“Jesus. What did he make at Virginia Tech?”
“One fifteen.”
“Meaning he took a twenty-percent cut to move here?”
“Eighteen percent,” she corrected him.
“Doesn’t that strike you as odd in this day and age?”
“From what we know, the late Harry Pung was a very odd man.”
“Somebody who lives a life of cash is about money,” he said. “Where the hell did he get a hundred and fifty grand for the house if he doesn’t have bank accounts? Did he keep cash in the house?”
“We sure didn’t find any in the house or on his person,” she said.
“Which means robbery could be a motive here.” The words immediately gave him a sinking feeling.
“What about insurance beneficiaries?”
“He had a policy from the university for a hundred thousand. His ex-wife is the sole beneficiary. Are you trying to tell me how to do my job, Service?”
“No way.”
“Well, it feels like it.”
In fact, he was not happy that she hadn’t shared some of this information before now. “I’ll be in Houghton tomorrow around noon. You want to grab some lunch, see where we are?”
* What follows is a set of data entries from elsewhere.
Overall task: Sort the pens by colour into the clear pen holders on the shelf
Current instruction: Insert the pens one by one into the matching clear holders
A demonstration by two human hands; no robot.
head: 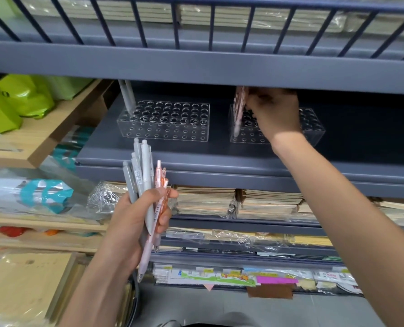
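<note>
Head view: the left hand (135, 218), at about 7 o'clock in the frame, has its fingers clenched round a bundle of pens (146, 180), grey ones with a few pink ones on their right side, tips down. On the grey shelf (196, 156) stand two clear holders, well apart. The left holder (163, 121), at 11 o'clock, carries grey pens (127, 95) upright in its far left corner. The right holder (314, 131), at 1 o'clock, has pink pens (240, 107) standing at its left end. The right hand (275, 112) reaches over it, fingers curled and pinching the tops of those pink pens. Wrapped notebooks (205, 201) are stacked on the shelf below.
</note>
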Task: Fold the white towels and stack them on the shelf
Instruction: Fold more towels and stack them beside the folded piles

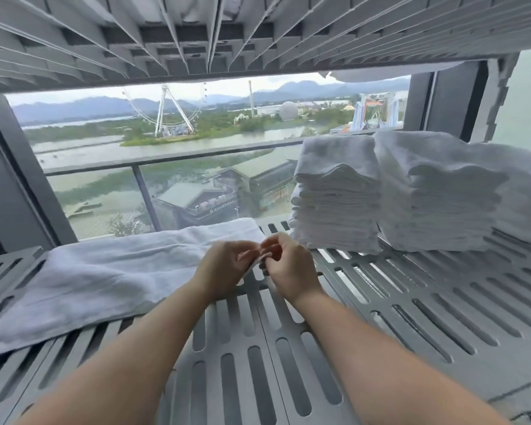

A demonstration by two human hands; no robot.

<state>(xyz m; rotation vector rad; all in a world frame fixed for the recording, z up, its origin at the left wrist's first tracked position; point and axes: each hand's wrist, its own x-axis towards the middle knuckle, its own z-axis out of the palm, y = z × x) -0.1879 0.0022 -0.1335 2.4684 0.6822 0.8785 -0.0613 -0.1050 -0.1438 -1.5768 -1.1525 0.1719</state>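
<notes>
Both bare forearms reach over the grey slotted metal shelf point(288, 348), where the left hand point(224, 265) and right hand point(288, 265) pinch 1 corner of the half-folded white towel point(111, 271), likely to align edges, beside 2 finished white towel stacks point(396, 191).

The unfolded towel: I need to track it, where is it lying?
In the head view, the unfolded towel lies on the slatted shelf, left of both hands and the two folded stacks.
</notes>
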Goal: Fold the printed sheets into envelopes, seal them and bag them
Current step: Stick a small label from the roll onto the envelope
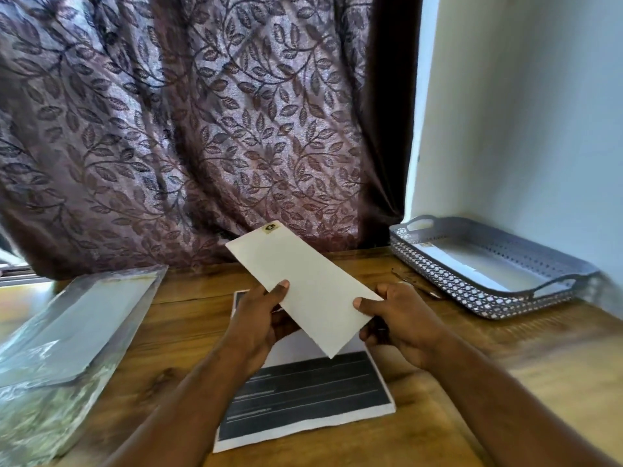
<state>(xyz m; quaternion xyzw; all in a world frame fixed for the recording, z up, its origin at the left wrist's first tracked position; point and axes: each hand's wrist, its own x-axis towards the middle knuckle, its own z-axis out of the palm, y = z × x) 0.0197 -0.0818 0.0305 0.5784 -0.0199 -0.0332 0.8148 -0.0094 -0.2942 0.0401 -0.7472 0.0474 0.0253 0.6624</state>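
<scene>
White folded envelope (pixel 303 281) held tilted above printed sheets (pixel 303 399) on wooden table (pixel 488 358). Plain, uncreased face, long and narrow, small gold sticker (pixel 269 227) at far end. Left hand (pixel 259 321) pinches left edge, thumb on top. Right hand (pixel 401 321) pinches right edge likewise. Top sheet: dark printed panel, white border.
</scene>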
“I’ll be at the station,” she said abruptly.
“Tomorrow,” he said, hanging up.
He immediately called Simon. “Nantz is flying us to Crystal tomorrow. We’ll plan to land about eight. Can you pick us up? I need to grab the Yukon.”
“No problem. I’m not on duty until five tomorrow. We can talk then.”
“You got something?”
“No, Toogood seems to have disappeared.”
“See you at nine.”
Service immediately pulled the files on Ollie Toogood and began to read.
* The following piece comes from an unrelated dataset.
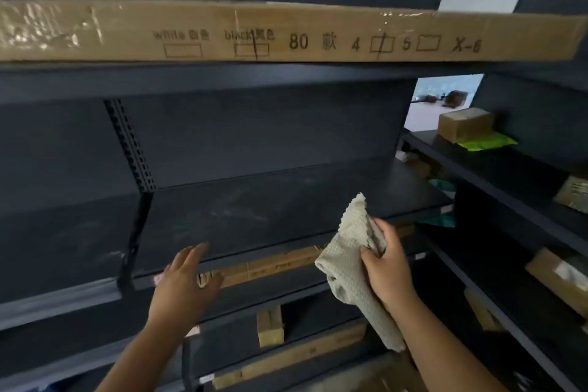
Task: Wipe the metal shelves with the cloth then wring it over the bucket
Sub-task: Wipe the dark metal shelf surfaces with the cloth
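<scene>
A dark metal shelf (254, 210) with dusty streaks lies in front of me at chest height. My right hand (386, 261) grips a beige textured cloth (346, 261) in front of the shelf's right front edge; the cloth hangs down below the hand and one corner sticks up over the shelf. My left hand (184, 280) is open with fingers spread, its fingertips at the shelf's front lip. No bucket is in view.
A long cardboard box (286, 35) lies on the shelf above. Narrow cardboard boxes (270, 266) and a small wooden block (269, 325) sit on lower shelves. To the right, another shelving unit (509, 175) carries a small box (464, 122), a green packet and more cartons.
</scene>
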The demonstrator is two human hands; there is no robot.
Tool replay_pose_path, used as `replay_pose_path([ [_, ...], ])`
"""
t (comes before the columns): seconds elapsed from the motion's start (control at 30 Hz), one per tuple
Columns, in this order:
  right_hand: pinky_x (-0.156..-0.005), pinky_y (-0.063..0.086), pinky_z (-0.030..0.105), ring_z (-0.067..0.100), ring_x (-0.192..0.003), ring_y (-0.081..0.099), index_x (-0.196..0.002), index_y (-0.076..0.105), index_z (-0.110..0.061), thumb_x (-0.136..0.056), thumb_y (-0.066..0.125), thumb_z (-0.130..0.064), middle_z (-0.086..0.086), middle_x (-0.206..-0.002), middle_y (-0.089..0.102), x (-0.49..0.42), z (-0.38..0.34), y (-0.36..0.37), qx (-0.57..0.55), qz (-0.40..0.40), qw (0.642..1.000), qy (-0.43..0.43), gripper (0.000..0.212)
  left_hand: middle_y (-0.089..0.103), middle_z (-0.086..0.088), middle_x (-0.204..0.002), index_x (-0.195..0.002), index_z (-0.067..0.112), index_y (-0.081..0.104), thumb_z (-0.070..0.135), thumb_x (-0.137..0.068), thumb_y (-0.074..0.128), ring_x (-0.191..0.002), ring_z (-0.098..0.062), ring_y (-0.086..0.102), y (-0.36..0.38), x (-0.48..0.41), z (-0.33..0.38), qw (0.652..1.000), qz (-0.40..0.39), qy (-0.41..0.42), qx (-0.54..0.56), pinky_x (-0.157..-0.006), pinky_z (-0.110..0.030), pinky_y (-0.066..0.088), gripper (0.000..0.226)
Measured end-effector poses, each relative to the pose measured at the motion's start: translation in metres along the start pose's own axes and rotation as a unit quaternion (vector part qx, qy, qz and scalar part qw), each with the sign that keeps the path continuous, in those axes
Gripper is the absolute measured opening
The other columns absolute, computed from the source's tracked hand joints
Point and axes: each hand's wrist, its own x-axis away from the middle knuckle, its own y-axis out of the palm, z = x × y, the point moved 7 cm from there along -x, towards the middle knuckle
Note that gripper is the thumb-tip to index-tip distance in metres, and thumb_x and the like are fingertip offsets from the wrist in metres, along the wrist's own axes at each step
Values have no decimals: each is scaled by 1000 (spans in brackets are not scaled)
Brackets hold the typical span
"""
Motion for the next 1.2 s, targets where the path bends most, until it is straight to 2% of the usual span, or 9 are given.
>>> replay_pose_path([
  [0.17,-81,41,15,-12,-98,57,-114,58,-36,-86,49,3,-23,-107,62,-69,20,-27,37,26,999,22,48,45,-3,-140,-137,29,44,46,-81,65,-123,-33,40,39,-56,-8,998,-44,-40,-34,-95,-45,42,63],
  [0.37,-84,39,26,13,-99,57,-117,65,-18,-84,46,5,-4,-105,65,-176,54,-68,135,50,990,6,44,59,-14,-118,-117,27,63,41,-75,74,-106,-43,50,57,-90,-22,992,-5,-82,-91,-83,-49,45,46],
  [0.53,-87,47,42,40,-101,59,-117,65,-23,-85,48,-4,19,-119,61,-266,98,-98,277,104,955,-6,42,63,-5,-101,-95,30,70,40,-72,78,-97,-37,57,65,-91,-34,986,-21,-122,-111,-77,-42,48,26],
  [0.73,-92,43,52,44,-116,48,-127,47,-22,-85,46,-38,17,-136,47,-301,192,-63,492,-39,869,-39,45,60,2,-79,-74,35,65,28,-72,79,-80,-28,60,62,-89,-29,989,-10,-126,-83,-66,-34,43,16],
  [0.87,-100,40,56,40,-130,38,-133,41,-16,-89,40,-40,18,-142,41,-309,207,-63,499,-28,864,-59,50,65,-2,-81,-75,26,70,17,-71,80,-76,-27,61,60,-79,-33,989,3,-122,-82,-65,-32,41,14],
  [0.97,-104,34,53,39,-132,32,-136,38,-17,-92,39,-39,15,-148,32,-297,192,-33,506,-51,859,-59,49,68,-5,-82,-76,21,73,10,-70,80,-76,-31,63,59,-74,-36,991,24,-93,-97,-65,-33,43,14],
  [1.07,-100,40,51,39,-122,45,-131,43,-23,-89,32,-47,12,-141,42,-264,160,40,473,-99,863,-147,49,69,-4,-79,-73,24,73,13,-70,78,-74,-33,61,59,-74,-33,988,39,-44,-142,-64,-37,45,12],
  [1.13,-98,41,47,35,-117,49,-127,47,-24,-88,35,-47,9,-136,47,-229,133,106,447,-141,856,-216,47,70,-2,-78,-72,24,73,25,-73,67,-72,-33,61,57,-72,-34,988,56,-21,-146,-64,-39,47,7],
  [1.2,-98,41,44,32,-116,48,-127,46,-26,-86,37,-46,6,-135,46,-186,98,171,410,-185,858,-248,47,71,-1,-78,-73,23,74,36,-74,51,-70,-32,61,58,-69,-35,987,68,9,-144,-63,-39,49,27],
])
The records were old, frail and yellowed, copies made on some sort of ancient mimeograph. They were smeared and dark, hard to read. Obviously nobody had looked at them in a long time. There was a space for Toogood’s photograph on the service record. The space was empty.
Oliver Franklin Toogood was born in Lansing, Michigan, on 4 March 1930, and graduated from Lansing High School in June 1947. He spent two years at Purdue University and in 1949 was accepted into the Air Force Aviation Cadet Program. He was assigned to the 51st Fighter Interceptor Wing in Korea at Base K-14, on 3 December 1951. Or was it K-13? The printing was blurred and dark. Shot down on 12 February 1952 and captured near Hoengsong. This was about six weeks after he arrived.
His medals and decorations included the Distinguished Service Medal, Silver Star, two Distinguished Flying Crosses, three Air Medals, and the Purple Heart. He was credited with shooting down four MiG-15s, one short of ace. For only being in combat for six weeks, Trapper Jet had made quite a record for himself. Maybe his youth had made him aggressive.
Lt. Toogood was repatriated at Freedom Village, Panmunjom. Was he among the first to be released, or among the later groups? Service wondered.
The second sheet listed citations from his medals. The one for the Distinguished Service Medal was the most informative.
Lt. Toogood was a prisoner first of the North Koreans and later of the Chinese Communists from 12 February 1952 to 21 January 1954. During his 23 months of captivity, Lt. Toogood was held in solitary confinement for 20 of his 23 months. He was tortured throughout captivity and lost a leg as a result of injuries suffered during captivity.
So the injury was from the camps, not from his shoot-down. He was lucky to be alive, given what Service knew of the conditions of camps in those days.
Lt. Toogood devised a communications system for prisoners and as he was moved from camp to camp, he taught the system until most prisoners in Korea were using it. Despite unrelenting torture and privation, Lt. Toogood was cited numerous times by fellow prisoners as setting an example of resistance that others adopted. For intrepid behavior and courage, Lt. Oliver Toogood is awarded the Distinguished Service Medal.
A hard-ass, even then. That fit the Trapper Jet he knew. The signature on the citation was that of General Curtis LeMay. To earn the DSM required genuine heroism—or insanity: sometimes they were too close to distinguish between in combat. In Korea, the next honor after the DSM was the Congressional Medal of Honor—usually awarded posthumously. That’s how it had been in Vietnam too. He had not known about Toogood’s DSM.
Service flipped to the next page. Trapper Jet had been in a hospital in Japan, and then in VA hospitals in the Washington, D.C., and Baltimore areas until May 1956. Twenty-nine months was a long convalescence, a clue as to how severe Toogood’s injuries had been. There was no mention of a medical disability or a mailing address. Were those bits in a separate file? With the military you never knew.